Kanto Favoritism in Pokemon Games

Hello again, Pokemon fans! Today, I plan to discuss an intriguing topic: Kanto favoritism. The Kanto region and its Pokemon are of course very popular. As the first Pokemon region, Kanto creates a lot of nostalgia for older fans, and Kanto Pokemon are some of the most well-known and recognizable Pokemon today. It makes sense that the Pokemon Company would take advantage of this situation by featuring these Pokemon in video games and other media. However, I think a point comes where Kanto Pokemon are featured to the detriment of other Pokemon. I am going to discuss what are in my opinion instances of Kanto favoritism in the Pokemon games and talk about why I think this favoritism is harmful.

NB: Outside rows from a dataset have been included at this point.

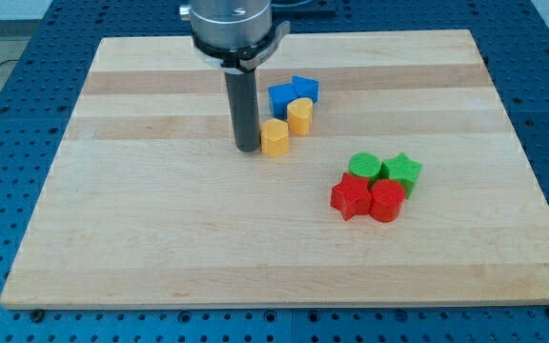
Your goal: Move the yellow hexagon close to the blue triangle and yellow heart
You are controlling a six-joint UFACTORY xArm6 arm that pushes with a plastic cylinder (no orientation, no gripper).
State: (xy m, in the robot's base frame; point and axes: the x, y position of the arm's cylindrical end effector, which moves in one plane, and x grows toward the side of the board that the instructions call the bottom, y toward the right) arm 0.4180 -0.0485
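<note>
Camera view
Tip: my tip (248, 149) rests on the tabletop (160, 238); no jaws show.
Yellow hexagon (274, 137): touching the tip's right side.
Yellow heart (299, 116): just beyond the hexagon, up-right.
Blue triangle (305, 89): behind the heart, beside a blue block (281, 97).

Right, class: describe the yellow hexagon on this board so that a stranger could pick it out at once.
Start at the wooden board and find the dark rod coming down near the view's top centre. My tip ends just left of the yellow hexagon. It is the lower of two yellow blocks; the yellow heart sits up-right of it, beside the blue blocks.
</note>
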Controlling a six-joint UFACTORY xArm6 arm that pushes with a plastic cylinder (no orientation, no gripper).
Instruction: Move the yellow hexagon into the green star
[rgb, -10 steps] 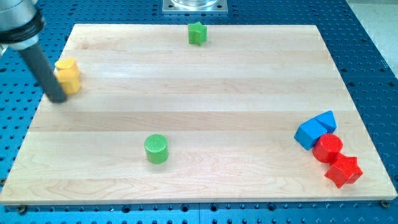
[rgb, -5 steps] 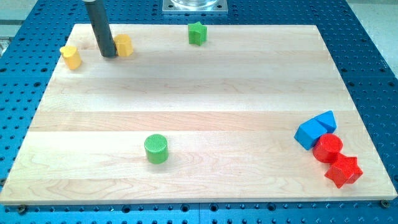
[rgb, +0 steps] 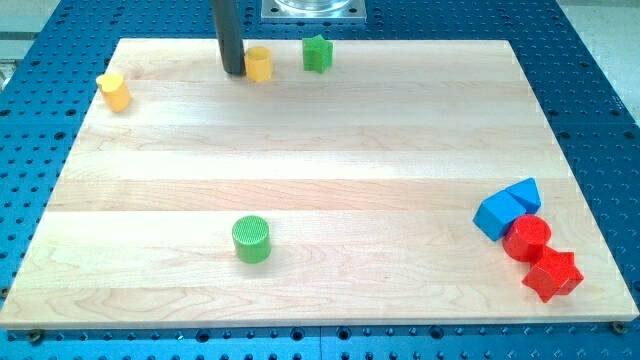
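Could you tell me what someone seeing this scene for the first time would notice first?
The eye goes to the dark rod coming down at the view's top, my tip set against the left side of the yellow hexagon block, with the green star block just to its right. Next comes the tight cluster of two blue blocks, a red cylinder and a red star at the wooden board's right edge.

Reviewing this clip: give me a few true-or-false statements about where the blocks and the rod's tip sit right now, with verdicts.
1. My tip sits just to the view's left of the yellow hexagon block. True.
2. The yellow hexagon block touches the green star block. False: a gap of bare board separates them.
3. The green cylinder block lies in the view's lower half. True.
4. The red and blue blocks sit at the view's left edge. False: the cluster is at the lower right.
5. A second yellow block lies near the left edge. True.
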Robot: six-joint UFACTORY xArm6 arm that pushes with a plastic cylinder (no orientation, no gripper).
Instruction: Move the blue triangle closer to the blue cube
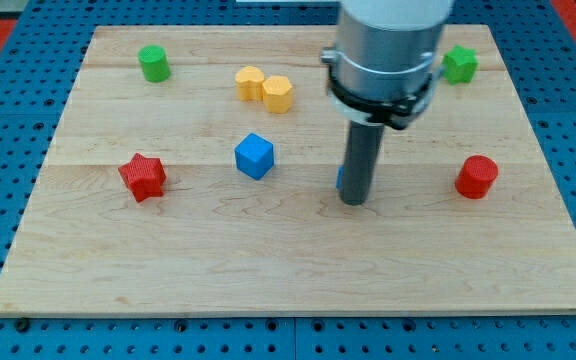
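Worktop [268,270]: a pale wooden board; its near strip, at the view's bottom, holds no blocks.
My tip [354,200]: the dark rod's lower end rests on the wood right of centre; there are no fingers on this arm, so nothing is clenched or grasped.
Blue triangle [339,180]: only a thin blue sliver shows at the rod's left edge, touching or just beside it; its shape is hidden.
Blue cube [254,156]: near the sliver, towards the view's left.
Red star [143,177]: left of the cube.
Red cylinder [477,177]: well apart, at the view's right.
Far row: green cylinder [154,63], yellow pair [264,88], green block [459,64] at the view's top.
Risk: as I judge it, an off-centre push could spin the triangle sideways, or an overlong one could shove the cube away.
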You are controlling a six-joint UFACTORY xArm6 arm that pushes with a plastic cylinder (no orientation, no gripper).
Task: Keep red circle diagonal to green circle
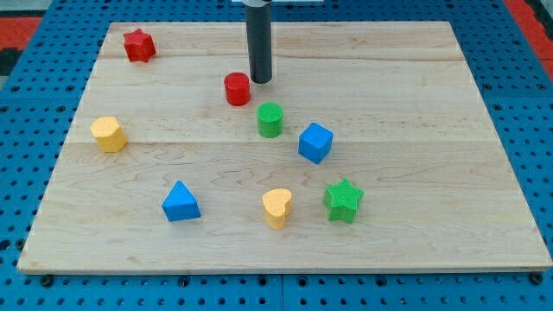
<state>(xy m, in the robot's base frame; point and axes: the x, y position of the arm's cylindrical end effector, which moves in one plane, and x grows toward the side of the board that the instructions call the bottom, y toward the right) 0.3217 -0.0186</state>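
Note:
The red circle [237, 89] stands on the wooden board [432, 173], up and to the left of the green circle [270, 119], with a small gap between them. My tip [260, 79] is just right of the red circle and slightly above it in the view, close beside it; whether it touches is not clear. The tip is above the green circle.
A blue cube [315, 142] sits right of the green circle. A green star [343, 200], a yellow heart [276, 207] and a blue triangle [181, 201] lie lower. A yellow block [108, 134] is at the left, a red star [137, 45] at the top left.

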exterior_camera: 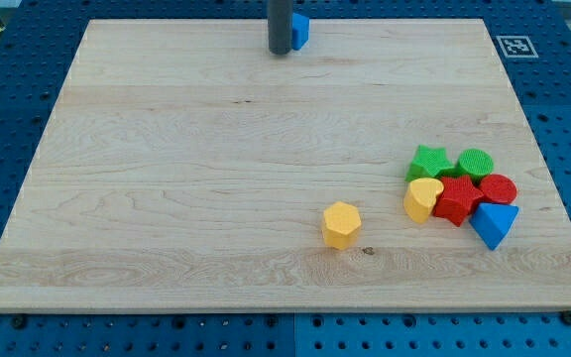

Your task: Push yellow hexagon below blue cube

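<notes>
blue cube half hidden (behind rod)

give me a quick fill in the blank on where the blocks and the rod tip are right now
1. My tip is at the view's top, right beside the ____ cube.
2. The yellow hexagon sits alone, to the view's ____ of the cluster.
3. In the cluster, the yellow heart touches the ____ star.
4. The blue triangle lies at the cluster's ____ right corner.

Missing words: blue; left; red; bottom
</notes>
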Controlling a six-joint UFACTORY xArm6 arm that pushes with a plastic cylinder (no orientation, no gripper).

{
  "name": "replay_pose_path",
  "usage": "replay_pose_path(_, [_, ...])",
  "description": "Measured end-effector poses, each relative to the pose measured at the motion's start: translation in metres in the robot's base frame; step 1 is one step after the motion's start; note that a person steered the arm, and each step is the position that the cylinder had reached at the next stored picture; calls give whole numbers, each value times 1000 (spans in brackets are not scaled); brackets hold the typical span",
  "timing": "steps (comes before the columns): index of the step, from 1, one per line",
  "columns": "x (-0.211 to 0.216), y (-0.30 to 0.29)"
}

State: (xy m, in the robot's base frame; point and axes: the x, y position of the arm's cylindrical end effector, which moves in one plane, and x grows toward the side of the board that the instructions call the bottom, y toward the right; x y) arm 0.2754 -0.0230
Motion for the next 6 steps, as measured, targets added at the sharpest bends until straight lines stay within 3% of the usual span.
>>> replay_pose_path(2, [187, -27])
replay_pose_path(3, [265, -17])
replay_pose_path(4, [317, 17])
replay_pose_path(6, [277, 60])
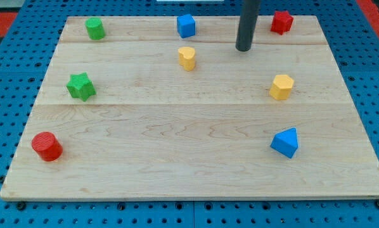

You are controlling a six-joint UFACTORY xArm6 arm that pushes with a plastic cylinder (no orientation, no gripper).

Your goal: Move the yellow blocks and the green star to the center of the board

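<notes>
A yellow heart-like block [187, 57] lies at the upper middle of the wooden board [189, 158]. A yellow hexagon block [281, 87] lies at the view's right. The green star [81, 87] lies at the view's left. My tip [243, 48] stands near the top edge, to the right of the yellow heart-like block and up-left of the yellow hexagon, touching neither.
A green cylinder [95, 28] sits at the top left, a blue cube [186, 26] at the top middle, a red star-like block [281, 22] at the top right. A red cylinder [47, 146] lies at the bottom left, a blue triangle block [285, 142] at the lower right.
</notes>
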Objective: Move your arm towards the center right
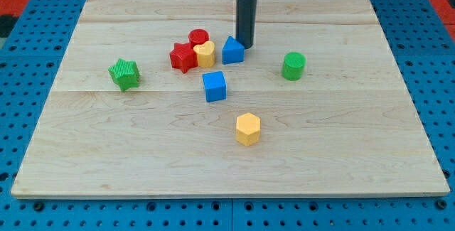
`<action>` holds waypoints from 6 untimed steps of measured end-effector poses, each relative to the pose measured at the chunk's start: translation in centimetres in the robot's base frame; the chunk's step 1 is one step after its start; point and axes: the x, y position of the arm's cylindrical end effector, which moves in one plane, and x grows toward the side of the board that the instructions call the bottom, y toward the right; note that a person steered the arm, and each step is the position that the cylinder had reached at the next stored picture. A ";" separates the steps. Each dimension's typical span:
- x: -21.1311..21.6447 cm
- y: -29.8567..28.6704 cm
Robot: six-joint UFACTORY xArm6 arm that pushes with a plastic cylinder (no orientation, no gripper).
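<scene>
My tip (pixel 245 45) rests on the wooden board (pixel 355 138) just above and to the right of a blue block with a pointed top (pixel 232 50), touching or nearly touching it. Left of that block sit a yellow heart block (pixel 205 54), a red cylinder (pixel 198 38) and a red star block (pixel 183 57), packed together. A blue cube (pixel 214 87) lies below the cluster. A green cylinder (pixel 293 66) stands to the right of my tip, toward the view's centre right.
A green star block (pixel 124 74) lies at the view's left. A yellow hexagonal block (pixel 248 129) lies below the middle. A blue pegboard (pixel 28 117) surrounds the board on all sides.
</scene>
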 end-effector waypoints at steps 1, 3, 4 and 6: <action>0.0 0.1; 0.0 12.8; 2.9 15.9; 6.5 14.3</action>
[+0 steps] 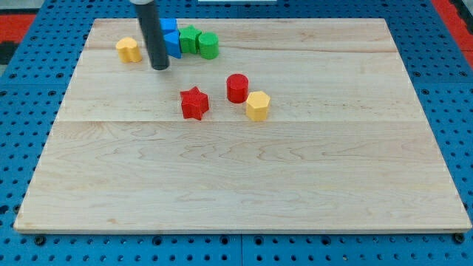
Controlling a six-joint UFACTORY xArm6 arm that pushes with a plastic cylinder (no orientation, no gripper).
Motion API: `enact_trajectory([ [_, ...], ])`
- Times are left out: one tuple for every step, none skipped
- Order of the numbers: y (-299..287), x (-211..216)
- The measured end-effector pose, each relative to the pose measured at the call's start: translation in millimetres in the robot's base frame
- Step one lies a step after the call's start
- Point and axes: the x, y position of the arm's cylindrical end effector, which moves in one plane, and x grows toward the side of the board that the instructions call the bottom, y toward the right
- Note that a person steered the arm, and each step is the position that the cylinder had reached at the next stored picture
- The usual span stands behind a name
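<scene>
**Rod tip parked among the blocks at the board's far edge**

I carry no gripper here, only a straight dark rod, so there are no jaws to open and nothing is held. My tip [160, 67] rests on the wooden board [244, 185] near the view's top left. It stands between the yellow block [128, 50], well to its left, and the blue blocks to its right. The lower blue block [172, 44] sits just beside the rod; whether the rod touches it I cannot tell, since the shaft hides part of that side. A second blue block [168, 26] shows behind it, close to the board's top edge, its shape partly covered.

To the right of the blue pair come a green star-like block [190, 37] and a green cylinder [208, 45], packed close together in a short row.

Lower down, toward the middle of the board, a red star [194, 103] lies apart from the row. To its right a red cylinder [237, 87] stands just beside a yellow hexagonal block [257, 106], the two near touching.

The count: two blue, two green, two red, two yellow, eight blocks in all.

All eight sit in the upper half. The lower half and the right side of the board are open wood, bordered by a blue perforated table [29, 111].
</scene>
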Motion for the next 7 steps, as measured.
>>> enact_trajectory([
  [0.7,0.0],
  [0.7,0.0],
  [-0.6,-9.7],
  [-6.2,-31.5],
  [-30.9,-34.9],
  [-33.7,-61.5],
  [-81.1,-73.9],
])
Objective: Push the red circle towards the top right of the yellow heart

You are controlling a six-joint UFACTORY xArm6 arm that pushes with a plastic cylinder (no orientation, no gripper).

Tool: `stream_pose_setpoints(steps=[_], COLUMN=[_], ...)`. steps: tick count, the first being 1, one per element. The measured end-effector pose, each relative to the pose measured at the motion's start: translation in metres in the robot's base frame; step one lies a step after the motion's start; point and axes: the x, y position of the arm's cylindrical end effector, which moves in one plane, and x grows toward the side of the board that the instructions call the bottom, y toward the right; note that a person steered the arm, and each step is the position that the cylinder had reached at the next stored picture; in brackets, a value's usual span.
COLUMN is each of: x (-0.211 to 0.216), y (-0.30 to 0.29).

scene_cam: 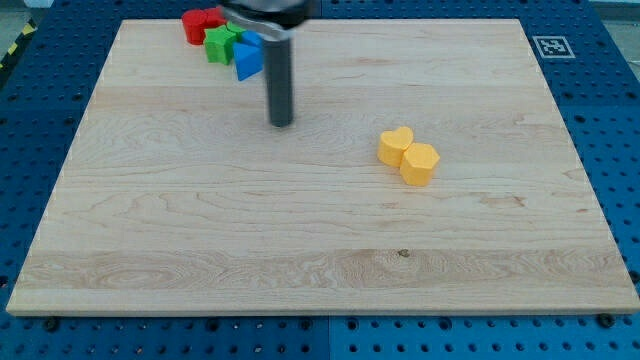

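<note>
waiting to start: red block (200, 24) sits at 10 o'clock, well apart from yellow heart (396, 146); my tip (282, 123) between them touches nothing, no jaws fitted.

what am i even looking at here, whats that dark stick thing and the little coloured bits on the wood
This is one picture from a single camera looking down at a slant on a wooden board that lies on a blue pegboard table. The dark stick is the end of a robot arm. It has no hand and holds nothing; it only pushes blocks by sliding its lower end, my tip, along the board.

At the view's top left sits a cluster of small blocks: a red block, a green block and a blue block. Their exact shapes are hard to make out. My tip is just below and to the right of that cluster, touching none of them.

Right of centre, a yellow heart sits against a second yellow block.
</note>
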Motion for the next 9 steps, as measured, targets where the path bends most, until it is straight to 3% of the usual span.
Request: stream_pose_setpoints(steps=[1,3,5,6,9], x=[-0.031,-0.134,-0.191,-0.191,-0.191], y=[-0.076,-0.147,-0.137,-0.129,-0.005])
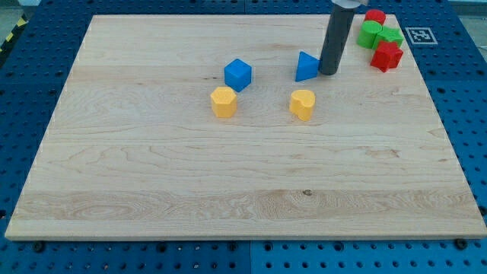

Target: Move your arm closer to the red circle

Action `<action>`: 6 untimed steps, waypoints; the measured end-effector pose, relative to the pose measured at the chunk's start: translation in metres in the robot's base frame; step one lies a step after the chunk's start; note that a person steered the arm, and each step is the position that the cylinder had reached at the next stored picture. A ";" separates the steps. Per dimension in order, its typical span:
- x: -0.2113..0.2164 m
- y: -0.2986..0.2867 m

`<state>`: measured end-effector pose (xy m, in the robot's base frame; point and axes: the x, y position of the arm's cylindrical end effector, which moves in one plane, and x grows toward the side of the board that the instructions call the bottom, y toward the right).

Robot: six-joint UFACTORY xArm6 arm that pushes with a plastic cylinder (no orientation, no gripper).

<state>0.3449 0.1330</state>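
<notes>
My tip: touching blue triangle, its right side; red circle far right, apart. No fingers fitted.

My rod enters from the view's top edge at about 1 o'clock of the view's centre and runs almost straight down, leaning very slightly toward 7 o'clock. It is 1 dark, plain cylinder. My tip rests low against the table, at the rod's 6 o'clock end.
</notes>
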 end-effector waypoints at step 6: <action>-0.109 0.049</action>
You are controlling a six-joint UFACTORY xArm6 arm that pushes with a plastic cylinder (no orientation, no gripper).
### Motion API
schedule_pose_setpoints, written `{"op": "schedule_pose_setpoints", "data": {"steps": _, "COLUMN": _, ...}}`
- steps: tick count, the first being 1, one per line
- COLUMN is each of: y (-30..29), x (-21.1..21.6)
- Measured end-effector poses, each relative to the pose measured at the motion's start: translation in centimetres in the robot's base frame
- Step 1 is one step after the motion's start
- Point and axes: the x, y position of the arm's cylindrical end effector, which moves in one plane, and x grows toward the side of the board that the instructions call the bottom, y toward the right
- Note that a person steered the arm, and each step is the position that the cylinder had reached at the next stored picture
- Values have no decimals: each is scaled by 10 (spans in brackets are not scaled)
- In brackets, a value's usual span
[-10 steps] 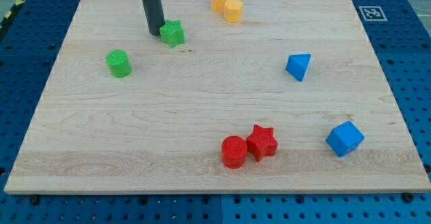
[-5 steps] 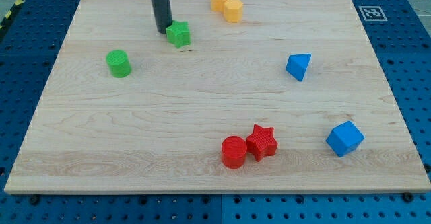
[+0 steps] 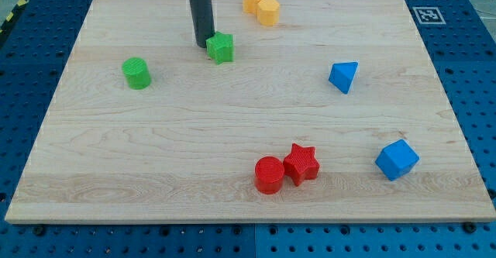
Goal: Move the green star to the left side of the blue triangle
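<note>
My tip presses the green star's left edge.
I have no jaws, just a rod; the star sits well left of the blue triangle, near the board's top.

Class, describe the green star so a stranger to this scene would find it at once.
Start at the wooden board and look near its top edge, left of the two yellow blocks. The green star sits there, just right of my tip. The only other green piece, a green cylinder, is round and lies farther left.
</note>
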Motion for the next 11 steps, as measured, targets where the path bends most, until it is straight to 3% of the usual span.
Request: {"op": "schedule_pose_setpoints", "data": {"steps": 11, "y": 80, "x": 65}}
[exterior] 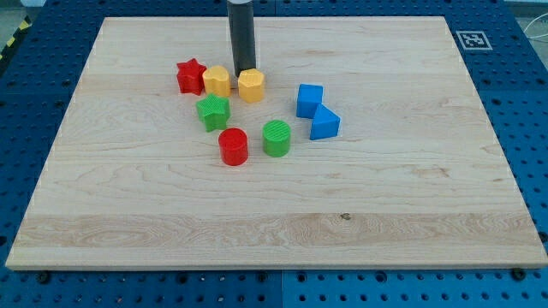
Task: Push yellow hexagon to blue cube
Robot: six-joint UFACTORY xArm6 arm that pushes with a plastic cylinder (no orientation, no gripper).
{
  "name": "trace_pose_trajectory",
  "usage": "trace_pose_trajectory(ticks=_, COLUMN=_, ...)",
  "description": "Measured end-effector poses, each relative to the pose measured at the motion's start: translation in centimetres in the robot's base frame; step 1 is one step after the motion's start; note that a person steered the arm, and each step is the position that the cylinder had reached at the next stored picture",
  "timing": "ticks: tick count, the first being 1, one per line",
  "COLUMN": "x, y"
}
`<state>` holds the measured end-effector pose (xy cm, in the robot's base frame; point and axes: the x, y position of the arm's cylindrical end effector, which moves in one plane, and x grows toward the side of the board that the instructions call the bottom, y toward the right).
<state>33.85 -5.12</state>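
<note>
The yellow hexagon (251, 86) sat left of the blue cube (309, 100), well apart. My tip (247, 71), a bare rod without fingers, touched its top edge; pushing from there risked driving it downward toward the green cylinder (276, 138).

You're looking at a lab or robotics test bench here, not anybody's home. The giveaway is the blue metal perforated base plate (514, 103) with its regular grid of holes, the kind you bolt rigs onto. On top sits a pale wooden board (274, 214), and its top-right corner carries a small black-and-white square marker tag (472, 39), the sort cameras use for tracking. There's also a strip of yellow-and-black hazard tape (12, 38) at the view's top left.
</note>
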Motion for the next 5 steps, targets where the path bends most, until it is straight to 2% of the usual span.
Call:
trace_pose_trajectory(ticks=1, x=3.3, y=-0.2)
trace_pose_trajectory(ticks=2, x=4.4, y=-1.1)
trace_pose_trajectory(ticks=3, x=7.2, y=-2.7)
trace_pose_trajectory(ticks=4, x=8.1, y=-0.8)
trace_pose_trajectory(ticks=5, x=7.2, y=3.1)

Evidence of Kanto favoritism starts as early as the second generation of Pokemon games, Pokemon Gold, Silver, and Crystal. The Johto gym leaders should mostly use gen 2 Pokemon, yet only four of the eight leaders even use a gen 2 Pokemon, and those four only use one gen 2 Pokemon while they use one or more gen 1 Pokemon. The champion of the Johto region, Lance, does not even use any gen 2 Pokemon. For some reason, many gen 2 Pokemon are only found in the Kanto region; they are locked away until the postgame, so the actual Johto region features many more gen 1 than gen 2 Pokemon. The fact that gen 2 introduced only 100 Pokemon compared to gen 1’s 151 definitely plays a role in this situation, but I feel like these games could have spotlighted gen 2 Pokemon much more than they did.

I also believe that the generation 6 games show immense Kanto favoritism. Pokemon X and Y placed classic Kanto Pokemon everywhere. For the first and only time, the player received two starter Pokemon before the post-game: a Kalos starter initially and a Kanto starter between the first and second gyms. Additionally, the only roaming Pokemon in the game is one of Articuno, Zapdos, or Moltres, Kanto legendaries. Having an actual Kalos legendary trio to serve as roaming Pokemon would have made more sense. The only two static, post-game legendary Pokemon are the Kalos Pokemon Zygarde and the Kanto Pokemon Mewtwo, for some reason. Also, the only Pokemon in X and Y with a unique surfing model is the gen 1 Pokemon Lapras, and the player is given one as a gift Pokemon on route 12. Kanto Pokemon are almost more prominent in the Kalos region than actual Kalos Pokemon.

The most blatant example of Kanto favoritism in the sixth generation is in mega evolution distribution. For those who do not know, mega evolution is a special temporary evolution that occurs in battle that changes a Pokemon’s appearance, boost its stats and change its type(s) and ability. For a mechanic introduced in the sixth generation, one would believe that gen 6 Pokemon would be the ones to show it off, yet that fair assumption is flat-out wrong. Gen 1 Pokemon have 15 mega evolutions, gen 2 has 6, gen 3 has 20, gen 4 has 5, gen 5 has 1 and gen 6 has 1. The only gen 6 Pokemon that can mega evolve is Diance, a mythical Pokemon unobtainable through regular gameplay. Gen 3 likely has the most megas because the gen 3 remakes, Pokemon Omega Ruby and Alpha Sapphire, were released in gen 6, so the Pokemon Company wanted to celebrate gen 3 Pokemon through mega evolution. Furthermore, two gen 1 Pokemon have two mega evolutions: Charizard and Mewtwo. I find this choice frustrating because the Pokemon Company gave special treatment to these popular Kanto Pokemon yet gave almost nothing to gen 6 in terms of mega evolution. The Kanto starters have mega evolutions, yet the Kalos starters do not. A generation’s own Pokemon should highlight that generation’s defining battle mechanic, yet the role of highlighting mega evolution clearly went to generation 1 and 3 Pokemon.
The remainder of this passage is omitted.